Cicchitto: La Rai è quasi commissariata dal governo Monti

Si fatica a comprendere il perché di una improvvisa sostituzione di Lorenza Lei

Fabrizio Cicchitto"I nomi proposti da Monti per la Rai hanno curricula di tutto rispetto, anche se si fatica a comprendere il perché di una improvvisa sostituzione di Lorenza Lei.
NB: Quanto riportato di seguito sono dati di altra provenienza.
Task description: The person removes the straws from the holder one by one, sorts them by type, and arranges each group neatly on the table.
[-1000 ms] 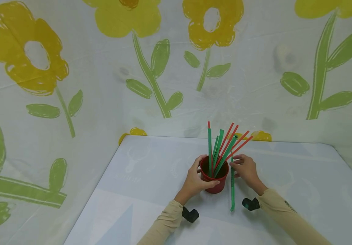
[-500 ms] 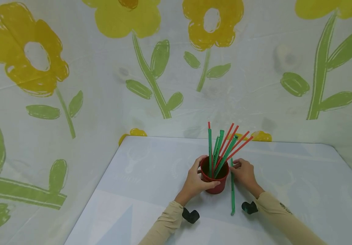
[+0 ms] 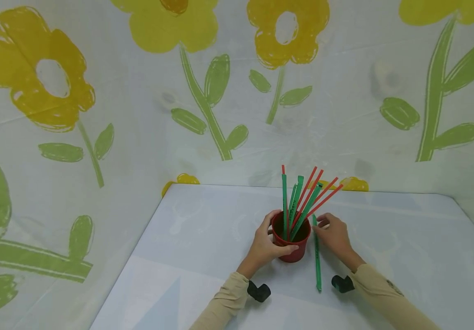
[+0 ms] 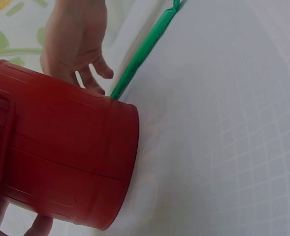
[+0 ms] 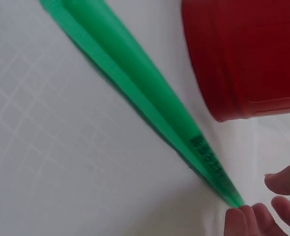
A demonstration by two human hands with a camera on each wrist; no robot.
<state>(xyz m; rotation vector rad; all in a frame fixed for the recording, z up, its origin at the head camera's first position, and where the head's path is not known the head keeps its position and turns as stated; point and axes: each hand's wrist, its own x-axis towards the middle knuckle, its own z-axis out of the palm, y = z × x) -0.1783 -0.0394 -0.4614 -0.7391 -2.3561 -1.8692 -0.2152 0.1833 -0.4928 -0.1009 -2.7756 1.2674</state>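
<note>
My left hand (image 3: 261,247) grips a red plastic cup (image 3: 294,252) by its side, thumb in front and fingers round the left. Several thin red straws (image 3: 330,196) and green wrapped straws (image 3: 285,201) stand in it, leaning different ways. To the cup's right, another green wrapped straw (image 3: 317,261) lies on the table. My right hand (image 3: 333,234) is at that straw's far end. In the right wrist view the fingers (image 5: 236,221) are at the straw's tip, with the thumb apart from them. The left wrist view shows the cup wall (image 4: 66,147) up close.
A pale table (image 3: 204,229) with faint patterns carries everything. Behind it hangs a white cloth (image 3: 327,114) printed with yellow flowers. A black wrist-worn piece sits by each sleeve, one left (image 3: 259,291) and one right (image 3: 342,284).
The loose green wrapped straw has come down flatter, its near end shifting toward me. My right hand has lowered slightly and its fingers have come off the straw's middle. The left hand and cup stay put.
</note>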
Più in generale, invece, quello che é contestabile é l’ipotesi di modificare totalmente ruoli e poteri: spicca il paradosso di un fortissimo depotenziamento del cda e dello stesso direttore generale, attraverso varie modalità,, non ultima la possibilità di non passare dal consiglio di amministrazione per cifre fino ai 10milioni di euro". Lo ha affermato il capogruppo del Pdl alla Camera Fanrizio Cicchitto. "Se ciò avvenisse ci troveremmo di fronte ad un commissariamento dell’azienda che invece deve svolgere con trasparenza, competenza ed equilibrio fra i vari poteri (dg,presidenza, cda, vigilanza Rai) il proprio fondamentale ruolo di servizio pubblico. Già l’indicazione del dg da parte del governo è una forzatura visto che è il cda che formalmente lo nomina, in sinergia con l’esecutivo; pensare di snaturare del tutto gli attuali assetti rovesciando pesi e contrappesi potrebbe diventare una forzatura inaccettabile, per cui invitiamo tutte le forze in campo ad una attenta riflessione".